Две сыгранный пули отозвались в бюджете пополнением – я поднял со стола 1400 вистов с копейками. У нас ставки не очень большие, чтобы разориться, но и не настолько маленькие, чтобы хулиганить. Обычно играем не очень много: две пули, реже три или одну.

– Вот пуля пролетела и ага… – неслось из динамиков. На радио поставили ретро. Уважили. Да, видимо, старею. Несколько съеденных пельменей, майонез, чеснок, хлеб и водка перевесили тайну девушки и двух старушек. Закроем тему – Ом!

С очередным продавцом полосатости не разговариваю, чтобы не дышать чесноком в его сторону -водка-то выветрилась и из дыхания, и из крови, а вот чеснок он цепкий, его только время лечит, ну, может, еще и смерть. Пахнет ли от покойников чесноком? Лучше освещу ситуация "наши-ваши" на шоссе: Я виноват, ему денег на работе не платят, посему просто протягиваю бумажку шириною 66.6 миллиметров и на закон закрывают глаза. Три шестерки обвешивают фемиду. И ага…

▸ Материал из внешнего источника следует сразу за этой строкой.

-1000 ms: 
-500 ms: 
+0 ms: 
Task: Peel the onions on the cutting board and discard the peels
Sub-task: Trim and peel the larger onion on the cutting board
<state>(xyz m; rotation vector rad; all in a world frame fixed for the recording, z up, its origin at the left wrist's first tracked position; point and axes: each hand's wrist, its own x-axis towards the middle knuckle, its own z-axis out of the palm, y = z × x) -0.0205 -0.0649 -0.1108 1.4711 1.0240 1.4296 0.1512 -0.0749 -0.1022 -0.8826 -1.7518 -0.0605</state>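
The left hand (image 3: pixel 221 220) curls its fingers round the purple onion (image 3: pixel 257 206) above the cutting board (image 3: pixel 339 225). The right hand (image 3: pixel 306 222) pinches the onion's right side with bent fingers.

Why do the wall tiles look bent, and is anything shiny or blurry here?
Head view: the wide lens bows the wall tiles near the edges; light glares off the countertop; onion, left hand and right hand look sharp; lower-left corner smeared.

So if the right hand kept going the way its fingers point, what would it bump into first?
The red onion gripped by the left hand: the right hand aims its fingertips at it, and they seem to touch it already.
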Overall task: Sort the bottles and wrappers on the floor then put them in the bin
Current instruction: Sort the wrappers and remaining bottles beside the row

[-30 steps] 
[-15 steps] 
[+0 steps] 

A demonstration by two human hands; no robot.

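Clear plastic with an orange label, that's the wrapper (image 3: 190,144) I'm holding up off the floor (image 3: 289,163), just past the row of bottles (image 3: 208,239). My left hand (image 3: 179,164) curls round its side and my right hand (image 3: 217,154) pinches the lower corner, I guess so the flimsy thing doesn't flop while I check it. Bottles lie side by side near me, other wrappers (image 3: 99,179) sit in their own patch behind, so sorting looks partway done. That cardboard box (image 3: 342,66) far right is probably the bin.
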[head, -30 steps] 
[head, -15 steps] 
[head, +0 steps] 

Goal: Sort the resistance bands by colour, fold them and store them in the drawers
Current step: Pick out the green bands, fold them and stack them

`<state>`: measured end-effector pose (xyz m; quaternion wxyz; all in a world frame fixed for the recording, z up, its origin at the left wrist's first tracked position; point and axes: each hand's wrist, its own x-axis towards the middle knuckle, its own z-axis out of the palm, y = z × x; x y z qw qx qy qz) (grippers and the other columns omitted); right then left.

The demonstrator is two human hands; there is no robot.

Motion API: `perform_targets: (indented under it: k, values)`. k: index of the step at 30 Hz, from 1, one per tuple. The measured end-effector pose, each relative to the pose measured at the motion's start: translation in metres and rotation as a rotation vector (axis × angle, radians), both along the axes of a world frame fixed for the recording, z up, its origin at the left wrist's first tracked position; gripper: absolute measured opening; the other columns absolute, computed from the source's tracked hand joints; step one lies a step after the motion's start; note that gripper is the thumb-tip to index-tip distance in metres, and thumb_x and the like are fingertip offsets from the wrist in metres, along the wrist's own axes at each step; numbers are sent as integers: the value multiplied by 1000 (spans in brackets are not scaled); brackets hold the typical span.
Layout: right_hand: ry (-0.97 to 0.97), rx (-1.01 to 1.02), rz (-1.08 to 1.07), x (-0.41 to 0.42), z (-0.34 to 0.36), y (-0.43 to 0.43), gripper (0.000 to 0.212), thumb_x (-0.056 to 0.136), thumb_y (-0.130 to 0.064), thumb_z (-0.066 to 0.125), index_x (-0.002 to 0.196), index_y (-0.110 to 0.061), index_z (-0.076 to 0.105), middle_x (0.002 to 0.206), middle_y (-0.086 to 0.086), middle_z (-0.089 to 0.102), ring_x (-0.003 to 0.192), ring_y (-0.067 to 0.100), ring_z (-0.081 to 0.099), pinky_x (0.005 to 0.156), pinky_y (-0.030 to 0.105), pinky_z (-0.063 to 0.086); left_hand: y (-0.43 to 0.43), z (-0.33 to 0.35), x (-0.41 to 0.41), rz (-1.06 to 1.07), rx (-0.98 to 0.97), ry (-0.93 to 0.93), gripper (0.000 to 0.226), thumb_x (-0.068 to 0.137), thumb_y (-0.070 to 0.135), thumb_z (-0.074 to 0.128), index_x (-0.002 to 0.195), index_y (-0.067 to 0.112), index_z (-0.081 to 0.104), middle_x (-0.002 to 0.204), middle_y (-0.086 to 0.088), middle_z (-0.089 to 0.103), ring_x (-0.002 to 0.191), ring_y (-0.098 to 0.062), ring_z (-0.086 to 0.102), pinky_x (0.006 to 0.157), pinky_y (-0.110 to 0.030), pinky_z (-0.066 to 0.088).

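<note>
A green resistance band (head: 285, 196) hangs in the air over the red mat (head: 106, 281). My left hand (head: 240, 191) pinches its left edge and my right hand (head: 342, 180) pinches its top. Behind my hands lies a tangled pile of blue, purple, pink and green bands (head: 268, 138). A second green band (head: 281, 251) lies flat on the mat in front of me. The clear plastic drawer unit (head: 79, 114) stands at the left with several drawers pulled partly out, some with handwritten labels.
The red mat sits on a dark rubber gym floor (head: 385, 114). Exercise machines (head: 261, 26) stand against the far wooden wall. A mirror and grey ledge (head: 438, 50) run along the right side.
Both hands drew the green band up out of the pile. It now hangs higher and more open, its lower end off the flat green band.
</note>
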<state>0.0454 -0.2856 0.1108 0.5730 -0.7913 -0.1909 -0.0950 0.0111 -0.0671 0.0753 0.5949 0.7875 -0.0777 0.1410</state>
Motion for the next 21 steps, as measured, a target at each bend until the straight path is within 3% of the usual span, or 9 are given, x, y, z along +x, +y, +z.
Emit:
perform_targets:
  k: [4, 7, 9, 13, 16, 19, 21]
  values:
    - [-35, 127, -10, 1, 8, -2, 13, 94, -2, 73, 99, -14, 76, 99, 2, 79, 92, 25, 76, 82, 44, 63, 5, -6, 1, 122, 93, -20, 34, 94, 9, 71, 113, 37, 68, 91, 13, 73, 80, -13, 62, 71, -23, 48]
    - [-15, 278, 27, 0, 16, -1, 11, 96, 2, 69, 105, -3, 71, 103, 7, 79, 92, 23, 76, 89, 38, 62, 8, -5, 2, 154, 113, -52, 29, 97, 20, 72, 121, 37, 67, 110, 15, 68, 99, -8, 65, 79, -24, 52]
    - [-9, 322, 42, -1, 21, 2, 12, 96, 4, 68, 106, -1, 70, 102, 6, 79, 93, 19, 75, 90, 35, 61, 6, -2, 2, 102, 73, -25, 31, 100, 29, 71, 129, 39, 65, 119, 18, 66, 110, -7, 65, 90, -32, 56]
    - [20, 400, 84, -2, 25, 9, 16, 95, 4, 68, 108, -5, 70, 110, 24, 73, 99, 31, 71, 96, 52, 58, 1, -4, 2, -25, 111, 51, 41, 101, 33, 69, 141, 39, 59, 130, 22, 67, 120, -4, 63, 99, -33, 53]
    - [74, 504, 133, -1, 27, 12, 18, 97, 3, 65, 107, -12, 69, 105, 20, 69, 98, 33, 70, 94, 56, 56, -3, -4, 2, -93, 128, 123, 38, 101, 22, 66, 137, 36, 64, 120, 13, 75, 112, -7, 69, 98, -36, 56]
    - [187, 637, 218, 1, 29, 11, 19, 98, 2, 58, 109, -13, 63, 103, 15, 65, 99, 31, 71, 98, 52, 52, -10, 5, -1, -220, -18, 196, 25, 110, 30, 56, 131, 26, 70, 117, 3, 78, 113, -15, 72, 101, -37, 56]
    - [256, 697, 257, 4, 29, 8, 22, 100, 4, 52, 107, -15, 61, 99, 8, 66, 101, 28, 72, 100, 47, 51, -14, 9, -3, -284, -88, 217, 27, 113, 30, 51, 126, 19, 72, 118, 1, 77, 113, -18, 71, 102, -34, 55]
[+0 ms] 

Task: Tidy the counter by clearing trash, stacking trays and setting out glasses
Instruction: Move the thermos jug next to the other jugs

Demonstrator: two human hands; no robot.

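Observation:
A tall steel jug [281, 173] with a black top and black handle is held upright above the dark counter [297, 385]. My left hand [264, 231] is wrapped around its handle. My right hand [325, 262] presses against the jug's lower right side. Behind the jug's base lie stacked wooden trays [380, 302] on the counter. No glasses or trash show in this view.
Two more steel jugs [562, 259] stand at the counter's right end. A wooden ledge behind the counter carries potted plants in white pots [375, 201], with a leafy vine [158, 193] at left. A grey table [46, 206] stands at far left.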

Откручиваю голову у тела. Голова – это колпачок. Тело – тюбик. Содержимое, мне в данное время нужное – зубная паста. Из отверстия надувается сантиметровый … не мыльный, а зубнопастовый пузырек. На тонких бочках его играется радуга. Я дую – он отправляется в полет до ущелья – раковины. Плюхается и растекается незаметной слизью (даже на капельку не хватает его вещественности). Такая вот краткая история. Не жизни миг, а существования секунда. Не одушевлен, лишь овеществлен. Смотрю в зеркало. Там мелкий злодей начинает чистить зубы.

Было время, когда я обладал просто немереной идеалистичностью (или идеализмом, но мне как-то хочется обладать женским, а не мужским). Когда убили Борьку, я решил бросить все силы и ресурсы, чтобы наказать убийц. Первый развед-анализ не дал результатов. И я решил глобально: потрачу всё, и быть может умру, но достану гадов. Вызрел план тотальный: все, кому было выгодно мое устранение попали в черный список (ну не белый же у злодея на столе должен лежать). Все эти люди должны получить одно и то же сообщение: или называешь, кто заказал, или будешь заказан. Понятно, что легче скинуться и замочить мелкого злодея, чем "терять лицо", "идти на поводу у шантажа" и прочие табуированные позы приличного светского общества. А многие бы просто отмахнулись, мол, у нас охрана, а тут козявка говорит "бу" – не страшно. И тогда мне стал нужен профи. И пути дороженьки вывели меня на Шмеля. Он мог устранить всех. А я готов был отдать все свои деньги, чтобы Шмель устранил всех. Но не пришлось. До меня дошла вполне достоверная инфа, что человек, который желал моей смерти и пытался ее воплотить в жизнь (забавный афоризм) – вдруг неожиданно скончался от переизбытка плюмбума в крови (а такое не вылечишь инъекцией инсулина). С тех пор я стал менее верующим в абстрактное (дружба, любовь, родина), но сохранил контакт со Шмелем. Плюс у меня появился один резерв, можно сказать мешочек золотых кружочков, который никакими (никакими доступными человечеству) ниточками нельзя было связать со мной (то есть можно, но без доказательств). У меня не стало врагов, которых надо было бы ликвидировать таким сложным образом. Я – измельчал, бизнес – укрепился, дикая пора закончилась в нашей экономике. Но счет остался и Шмель пережил все зимы.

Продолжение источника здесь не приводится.